From milk to cheese
In order to guarantee fresh milk processing, the milk must be delivered to the dairy twice a day. TÊTE DE MOINE is produced in nine village dairies which use modern procedures, but also traditional and
time-consuming methods to make the cheese. The know-how of the cheese-makers from the Swiss Jura is of
paramount importance in every step of the making of TÊTE DE MOINE as described in the following chapter.
Milk delivery
The milk used to make TÊTE DE MOINE has to be of impeccable quality and from the AOC region. The only admissible
treatment is a slight skimming. The milk is not pasteurised, but used raw so as to preserve its full
flavour, taste and aroma that give this cheese its unique character. The milk is collected and
processed within the AOC region, just a few kilometres away from the cheese dairies, and it is
supplied to the cheese dairies twice a day. To preserve its quality, the milk is processed as
soon as possible, 24 hours after milking at the latest. The village dairies process the milk
according to traditional procedures the requirements of which are set down in
the AOC specifications and guarantee absolutely fresh raw material.
Rennet curdling
First the milk has to be tested, then it is poured into a copper vat and carefully stirred so that the supplies
of the evening before and the morning can mix well, i.e. have the same temperature, but do not
exceed 38°C, which is the natural temperature of the milk flowing from the cows' udders.
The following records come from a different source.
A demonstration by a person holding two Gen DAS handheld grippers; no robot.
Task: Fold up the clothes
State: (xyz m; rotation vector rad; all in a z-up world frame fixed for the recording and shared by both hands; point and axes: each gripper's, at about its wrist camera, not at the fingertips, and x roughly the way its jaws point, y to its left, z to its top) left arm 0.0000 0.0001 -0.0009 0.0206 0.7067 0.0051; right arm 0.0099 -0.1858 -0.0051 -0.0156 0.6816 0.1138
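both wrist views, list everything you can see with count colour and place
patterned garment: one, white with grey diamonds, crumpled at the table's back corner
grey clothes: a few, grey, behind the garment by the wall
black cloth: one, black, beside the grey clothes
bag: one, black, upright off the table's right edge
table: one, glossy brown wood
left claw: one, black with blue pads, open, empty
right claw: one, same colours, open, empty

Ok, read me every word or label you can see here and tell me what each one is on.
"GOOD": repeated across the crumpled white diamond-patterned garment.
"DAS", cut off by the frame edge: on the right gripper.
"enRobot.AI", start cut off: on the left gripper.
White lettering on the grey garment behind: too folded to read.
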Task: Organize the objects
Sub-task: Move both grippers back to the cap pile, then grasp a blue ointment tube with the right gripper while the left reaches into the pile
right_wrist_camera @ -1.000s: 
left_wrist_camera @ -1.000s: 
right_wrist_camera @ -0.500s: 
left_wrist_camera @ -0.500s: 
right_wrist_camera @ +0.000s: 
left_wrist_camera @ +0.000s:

Then
the rennet, a natural product, is added which curdles the milk. The curdling solidifies the milk
to a jelly-like mass in about 30 minutes.
Heating
The jelly-like curd is cut with a cheese harp to form grains and to separate the whey.
The cheese mass is heated to 46-53°C which removes the water from the cheese grains.
Moulding and pressing
The cheese mass is now filtered or pumped off and pressed into moulds to form small cylinder-shaped
TÊTE DE MOINE wheels. The moulds are about twice the size of the cheese since the curd still contains a lot
of water. The cheese is pressed and turned until the whey has been drained off. Then a casein mark,
showing at least the accreditation number of the dairy and the production date, is affixed onto each
cheese so that they may be traced back to their origin.
Brine bath
The cheese wheels from the previous day are immersed in a brine bath for at least 12 hours. By
absorbing salt they expel more water, the rind starts forming and the maturing period begins.